Exactly. And that’s why I flew all the way to Switzerland. You know, they have a discretionary spot so they can kinda pick people for the team. And I don’t know the full process, but–
If you’re going with the high-school analogy, I think you’re kind of the prom king. It would be pretty hard to leave you off.
I didn’t want to leave it up to a vote, so I’m out here trying to get it done.
Are you confident that Covid’s not gonna get in the way? If Omicron wants to take the medal stand in Beijing, would you embrace a pause in the action, like the NHL just did with its season?
It’s pretty wild. I mean, jokingly, some of my competitors and coaches that I know from other teams were like, “Well, it was a good time to get it, if you’re gonna get it, right before the Olympics.” But honestly, at this point, anything could happen. And it’s such a weird headspace to be in, not being confident going in that this is what’s gonna happen…. So would it surprise me? No. Would it be unfortunate? Yeah.

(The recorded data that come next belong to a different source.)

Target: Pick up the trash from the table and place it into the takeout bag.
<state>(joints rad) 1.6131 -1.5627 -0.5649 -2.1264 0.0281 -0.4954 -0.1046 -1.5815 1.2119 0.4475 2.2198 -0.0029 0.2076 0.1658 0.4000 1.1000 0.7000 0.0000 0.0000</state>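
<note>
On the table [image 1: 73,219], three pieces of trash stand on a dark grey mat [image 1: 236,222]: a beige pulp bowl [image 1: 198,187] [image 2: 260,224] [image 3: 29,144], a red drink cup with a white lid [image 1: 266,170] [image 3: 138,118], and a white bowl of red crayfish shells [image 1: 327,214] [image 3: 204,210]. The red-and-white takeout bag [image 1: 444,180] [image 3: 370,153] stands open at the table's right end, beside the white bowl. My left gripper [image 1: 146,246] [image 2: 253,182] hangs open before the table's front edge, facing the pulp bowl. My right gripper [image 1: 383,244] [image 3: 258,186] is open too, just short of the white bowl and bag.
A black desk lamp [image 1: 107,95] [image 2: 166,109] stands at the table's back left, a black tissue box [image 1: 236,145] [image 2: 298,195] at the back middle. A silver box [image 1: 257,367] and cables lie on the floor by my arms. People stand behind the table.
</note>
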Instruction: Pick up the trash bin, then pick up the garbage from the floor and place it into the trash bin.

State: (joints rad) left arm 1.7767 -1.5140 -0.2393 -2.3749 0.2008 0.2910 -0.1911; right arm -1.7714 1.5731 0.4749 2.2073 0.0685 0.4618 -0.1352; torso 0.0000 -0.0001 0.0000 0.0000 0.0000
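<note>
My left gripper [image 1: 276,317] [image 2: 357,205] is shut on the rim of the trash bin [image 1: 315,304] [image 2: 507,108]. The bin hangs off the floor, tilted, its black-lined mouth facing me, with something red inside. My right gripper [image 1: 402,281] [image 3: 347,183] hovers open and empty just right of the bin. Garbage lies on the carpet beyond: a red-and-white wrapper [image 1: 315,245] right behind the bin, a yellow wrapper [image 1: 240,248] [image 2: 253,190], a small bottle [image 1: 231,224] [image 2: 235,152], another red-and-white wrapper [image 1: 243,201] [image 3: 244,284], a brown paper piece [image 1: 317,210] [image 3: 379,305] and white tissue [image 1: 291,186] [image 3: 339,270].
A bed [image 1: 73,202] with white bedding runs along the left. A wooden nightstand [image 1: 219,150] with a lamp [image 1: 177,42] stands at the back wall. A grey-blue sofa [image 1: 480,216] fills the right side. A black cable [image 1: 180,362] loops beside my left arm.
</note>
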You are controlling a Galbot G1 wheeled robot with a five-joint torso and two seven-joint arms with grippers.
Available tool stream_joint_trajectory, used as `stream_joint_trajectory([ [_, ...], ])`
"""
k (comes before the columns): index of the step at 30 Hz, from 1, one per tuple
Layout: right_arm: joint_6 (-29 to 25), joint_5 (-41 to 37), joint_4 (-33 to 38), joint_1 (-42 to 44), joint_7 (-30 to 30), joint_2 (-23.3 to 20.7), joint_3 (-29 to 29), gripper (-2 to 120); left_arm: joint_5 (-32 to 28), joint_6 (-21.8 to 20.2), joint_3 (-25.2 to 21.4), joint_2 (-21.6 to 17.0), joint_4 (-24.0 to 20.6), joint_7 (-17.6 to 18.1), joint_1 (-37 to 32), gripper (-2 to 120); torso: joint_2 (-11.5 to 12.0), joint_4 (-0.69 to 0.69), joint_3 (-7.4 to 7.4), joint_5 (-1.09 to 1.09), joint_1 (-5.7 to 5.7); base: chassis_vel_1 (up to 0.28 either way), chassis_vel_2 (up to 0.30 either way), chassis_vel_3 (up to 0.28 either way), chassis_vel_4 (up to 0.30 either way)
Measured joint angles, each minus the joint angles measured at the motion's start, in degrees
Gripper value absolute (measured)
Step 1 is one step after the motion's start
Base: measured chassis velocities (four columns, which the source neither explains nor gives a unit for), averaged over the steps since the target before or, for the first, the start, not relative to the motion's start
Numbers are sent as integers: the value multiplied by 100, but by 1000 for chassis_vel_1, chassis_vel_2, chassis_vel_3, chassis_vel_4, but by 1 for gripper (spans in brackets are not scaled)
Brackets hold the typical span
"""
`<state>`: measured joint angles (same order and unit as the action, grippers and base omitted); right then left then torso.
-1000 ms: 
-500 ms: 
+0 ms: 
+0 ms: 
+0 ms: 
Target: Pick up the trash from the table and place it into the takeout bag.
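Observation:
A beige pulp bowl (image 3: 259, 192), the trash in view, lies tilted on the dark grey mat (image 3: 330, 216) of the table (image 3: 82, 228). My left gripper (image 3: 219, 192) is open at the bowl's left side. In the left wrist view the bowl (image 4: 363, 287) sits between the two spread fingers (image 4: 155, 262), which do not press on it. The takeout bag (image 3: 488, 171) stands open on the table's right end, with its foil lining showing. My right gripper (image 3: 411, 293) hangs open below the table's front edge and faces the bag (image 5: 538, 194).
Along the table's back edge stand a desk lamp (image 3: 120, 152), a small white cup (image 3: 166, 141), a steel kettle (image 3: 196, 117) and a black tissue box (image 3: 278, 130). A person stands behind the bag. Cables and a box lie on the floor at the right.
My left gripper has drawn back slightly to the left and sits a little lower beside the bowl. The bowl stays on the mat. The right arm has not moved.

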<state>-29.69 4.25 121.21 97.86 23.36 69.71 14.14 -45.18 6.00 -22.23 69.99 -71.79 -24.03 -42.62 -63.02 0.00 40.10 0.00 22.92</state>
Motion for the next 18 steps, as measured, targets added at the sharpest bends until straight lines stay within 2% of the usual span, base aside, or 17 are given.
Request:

It would be pretty terrible, not just for me, but for many people that are trying to have their moment.
Positive tests are inevitable in Beijing. Do you ever worry that fans are gonna be like, “Well, these athletes are the healthiest people in the world, and they’re all vaccinated, and they still got a breakthrough case, and they can still play on. So why the hell should I get vaccinated or even take this virus seriously anymore?” Do you feel like Olympians can be a kind of antidote to that skepticism, as role models?
It’s all kind of fun and games, and people toy around with it, and then you turn around and my girlfriend’s family member was on a life-support machine and he’s fighting for his life. And then people are just dying. Just straight-up dying. So I was also a person that was like, “Oh! I don’t see the reasons for this and for that!” And it’s like, “Oh, that’s protocol.” I will say it’s pretty incredible that the Olympics is willing to risk and take on this, and try to put all these hoops and hurdles in place so that people are safe. And the vaccination, that’s all part of it, obviously, is trying to keep people safe.
At the same time, the show must go on, right? This is China.
Yes and no. I mean, they’ve easily canceled plenty of things. They could easily turn around and go, “Hey, it’s too much. Everybody’s testing positive, and we’re not doing it.” It could go either way.
Are you surprised that Olympians haven’t boycotted China, given all the human-rights and forced-labor issues? Does the show need to go on?
The whole point of the Olympics is to bring people together under the name of sports, and that’s what it’s kind of always been about — that’s the goal. … And so if that doesn’t get to happen, and politics and divide, all these things get in the way, it’s definitely gonna be interesting to see how it goes down. But I know most Olympians that train their whole lives, to try to compete at the Olympics, want to compete at the Olympics.